AMPARO DIRECTO 19/2019. 26 DE MAYO DE 2021. CINCO VOTOS DE LAS MINISTRAS NORMA LUCÍA PIÑA HERNÁNDEZ, QUIEN FORMULÓ VOTO CONCURRENTE, Y ANA MARGARITA RÍOS FARJAT, Y LOS MINISTROS JORGE MARIO PARDO REBOLLEDO, ALFREDO GUTIÉRREZ ORTIZ MENA Y JUAN LUIS G
Suprema Corte de Justicia de la Nación

AMPARO DIRECTO 19/2019. 26 DE MAYO DE 2021. CINCO VOTOS DE LAS MINISTRAS NORMA LUCÍA PIÑA HERNÁNDEZ, QUIEN FORMULÓ VOTO CONCURRENTE, Y ANA MARGARITA RÍOS FARJAT, Y LOS MINISTROS JORGE MARIO PARDO REBOLLEDO, ALFREDO GUTIÉRREZ ORTIZ MENA Y JUAN LUIS G

Fecha: 26-Nov-2021

Tal Motivo De Disenso También Es Infundado

118. Desde luego la Guardería ABC se encontraba expuesta a riesgos externos e internos.
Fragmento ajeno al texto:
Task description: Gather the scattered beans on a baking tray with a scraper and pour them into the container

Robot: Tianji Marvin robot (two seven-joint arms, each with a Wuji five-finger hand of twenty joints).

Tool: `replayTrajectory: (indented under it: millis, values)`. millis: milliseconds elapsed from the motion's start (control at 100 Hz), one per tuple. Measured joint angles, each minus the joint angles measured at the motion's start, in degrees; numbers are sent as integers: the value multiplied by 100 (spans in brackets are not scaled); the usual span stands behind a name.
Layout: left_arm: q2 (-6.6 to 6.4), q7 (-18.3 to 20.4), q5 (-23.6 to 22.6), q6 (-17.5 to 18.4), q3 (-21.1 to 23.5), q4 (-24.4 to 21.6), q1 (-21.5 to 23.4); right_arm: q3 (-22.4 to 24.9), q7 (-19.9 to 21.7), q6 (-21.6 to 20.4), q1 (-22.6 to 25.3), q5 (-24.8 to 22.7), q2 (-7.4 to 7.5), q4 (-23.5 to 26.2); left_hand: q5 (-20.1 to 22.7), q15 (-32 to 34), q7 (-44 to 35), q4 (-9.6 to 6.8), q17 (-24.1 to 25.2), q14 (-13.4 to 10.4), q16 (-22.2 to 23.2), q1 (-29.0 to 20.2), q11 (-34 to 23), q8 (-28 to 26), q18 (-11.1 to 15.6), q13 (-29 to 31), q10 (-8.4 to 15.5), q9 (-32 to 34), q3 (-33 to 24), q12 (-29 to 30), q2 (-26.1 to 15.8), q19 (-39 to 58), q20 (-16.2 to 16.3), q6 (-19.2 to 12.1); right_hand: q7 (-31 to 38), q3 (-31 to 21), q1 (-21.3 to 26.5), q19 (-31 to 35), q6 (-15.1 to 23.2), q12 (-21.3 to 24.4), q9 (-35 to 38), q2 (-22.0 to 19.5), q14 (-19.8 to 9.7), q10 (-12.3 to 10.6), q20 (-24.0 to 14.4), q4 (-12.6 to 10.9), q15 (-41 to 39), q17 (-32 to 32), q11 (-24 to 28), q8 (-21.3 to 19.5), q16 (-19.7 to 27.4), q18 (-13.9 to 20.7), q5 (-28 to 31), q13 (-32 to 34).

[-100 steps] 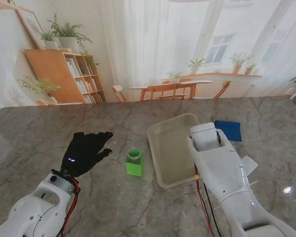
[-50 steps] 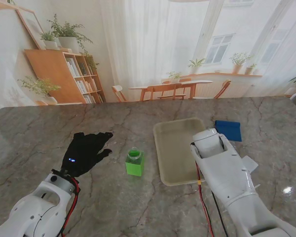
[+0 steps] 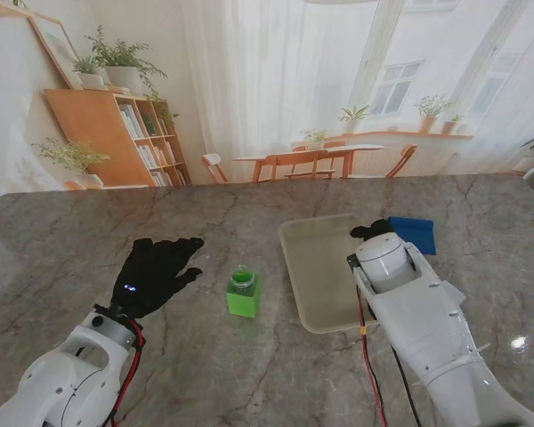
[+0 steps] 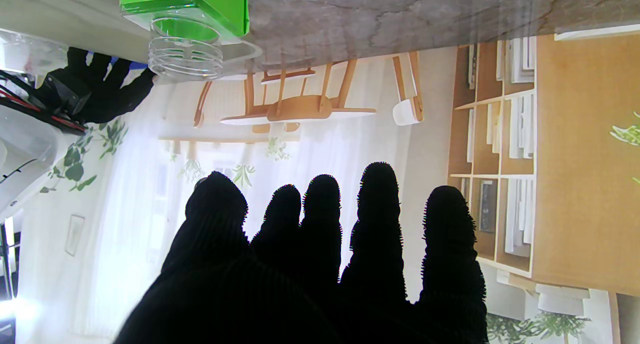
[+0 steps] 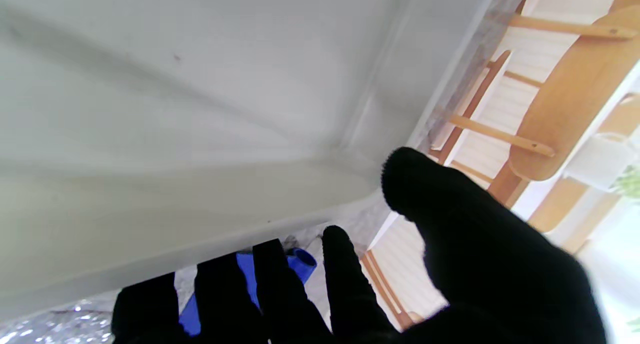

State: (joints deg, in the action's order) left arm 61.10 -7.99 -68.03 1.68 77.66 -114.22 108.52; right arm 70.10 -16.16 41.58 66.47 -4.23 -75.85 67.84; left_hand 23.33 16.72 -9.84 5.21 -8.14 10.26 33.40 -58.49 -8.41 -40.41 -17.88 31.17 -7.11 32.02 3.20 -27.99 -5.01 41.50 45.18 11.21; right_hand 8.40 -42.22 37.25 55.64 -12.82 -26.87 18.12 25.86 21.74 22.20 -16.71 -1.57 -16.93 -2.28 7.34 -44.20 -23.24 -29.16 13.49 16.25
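My right hand (image 3: 371,232) hovers spread over the far right corner of the baking tray (image 3: 316,267), holding nothing, beside the blue scraper (image 3: 413,234), which looks thin, stiff and light, best pinched by its edge.

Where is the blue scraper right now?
In the stand view the blue scraper lies on the table's right side, just past the baking tray's far right corner, beside the right hand.

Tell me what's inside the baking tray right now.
The baking tray shows only bare pale floor; no beans are discernible. The right hand and its arm cover the right edge, so that strip stays unseen.
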Motion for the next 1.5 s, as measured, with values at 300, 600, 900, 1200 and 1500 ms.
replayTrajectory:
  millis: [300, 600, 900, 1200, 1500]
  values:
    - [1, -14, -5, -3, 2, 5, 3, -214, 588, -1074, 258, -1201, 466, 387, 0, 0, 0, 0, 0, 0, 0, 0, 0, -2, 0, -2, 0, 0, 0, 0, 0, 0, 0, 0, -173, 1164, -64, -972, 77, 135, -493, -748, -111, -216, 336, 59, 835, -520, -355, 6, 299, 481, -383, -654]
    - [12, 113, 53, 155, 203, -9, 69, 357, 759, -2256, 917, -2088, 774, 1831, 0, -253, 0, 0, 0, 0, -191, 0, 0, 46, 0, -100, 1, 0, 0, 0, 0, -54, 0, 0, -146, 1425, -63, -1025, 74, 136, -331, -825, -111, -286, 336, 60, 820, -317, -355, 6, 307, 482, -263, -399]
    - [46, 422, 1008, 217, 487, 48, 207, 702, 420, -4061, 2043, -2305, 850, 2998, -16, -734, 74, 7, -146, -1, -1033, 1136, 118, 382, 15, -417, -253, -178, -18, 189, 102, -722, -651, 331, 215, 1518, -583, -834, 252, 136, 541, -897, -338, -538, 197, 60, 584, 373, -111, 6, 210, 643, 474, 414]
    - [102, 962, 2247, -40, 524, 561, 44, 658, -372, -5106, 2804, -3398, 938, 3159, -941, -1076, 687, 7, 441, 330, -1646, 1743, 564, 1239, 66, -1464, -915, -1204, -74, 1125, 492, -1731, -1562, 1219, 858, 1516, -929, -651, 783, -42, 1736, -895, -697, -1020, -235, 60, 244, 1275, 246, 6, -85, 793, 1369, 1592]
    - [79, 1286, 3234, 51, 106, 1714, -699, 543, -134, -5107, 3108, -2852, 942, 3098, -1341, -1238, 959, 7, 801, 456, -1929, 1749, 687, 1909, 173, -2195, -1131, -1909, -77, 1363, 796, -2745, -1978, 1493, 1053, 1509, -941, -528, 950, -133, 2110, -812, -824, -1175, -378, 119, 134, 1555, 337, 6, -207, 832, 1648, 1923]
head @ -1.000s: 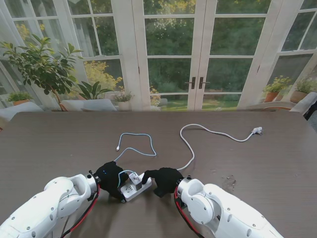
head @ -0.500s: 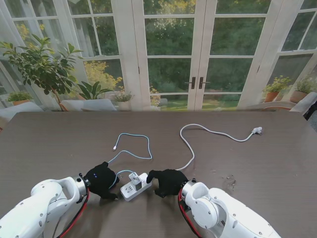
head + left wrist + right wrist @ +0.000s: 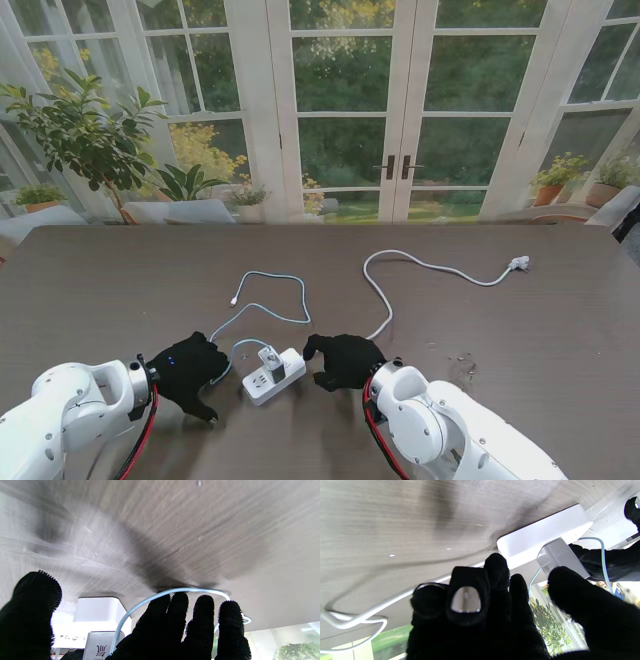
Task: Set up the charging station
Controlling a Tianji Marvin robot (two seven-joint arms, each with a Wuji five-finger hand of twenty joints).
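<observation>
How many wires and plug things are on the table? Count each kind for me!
Power strip with white cord: 1
Charger block plugged into the strip: 1
Light blue cable: 1
Total: 3

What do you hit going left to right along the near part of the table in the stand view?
Black-gloved left hand → white power strip with a white charger plugged in → black-gloved right hand → small scuff marks on the dark wood table.
</observation>
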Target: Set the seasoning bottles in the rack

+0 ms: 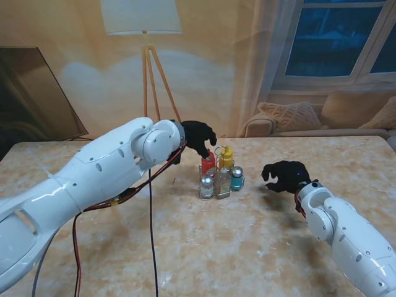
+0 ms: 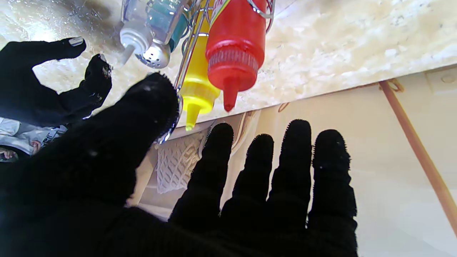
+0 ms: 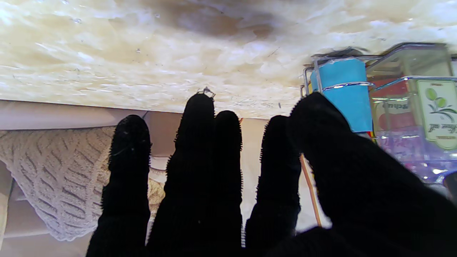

Entre los primeros efectivamente estaba la bodega "Glosa", ocupada por la Secretaría de Hacienda del Estado de Sonora, la cual carecía de medidas de seguridad adecuadas, pero ello no significa que los riesgos internos creados por el quejoso hayan estado dentro de los márgenes permitidos, o bien, que éstos hubieran sido totalmente ajenos a lo sucedido.

119. Al respecto debemos señalar que las deficiencias en el acondicionamiento inicial de la guardería nunca se subsanaron y que éstas fueron un factor esencial en la producción y magnitud de los resultados materiales reprochados, tal y como lo concluyó la autoridad responsable.

120. Por tanto, es infundado sostener que acataron las medidas de seguridad y protección civil exigidas.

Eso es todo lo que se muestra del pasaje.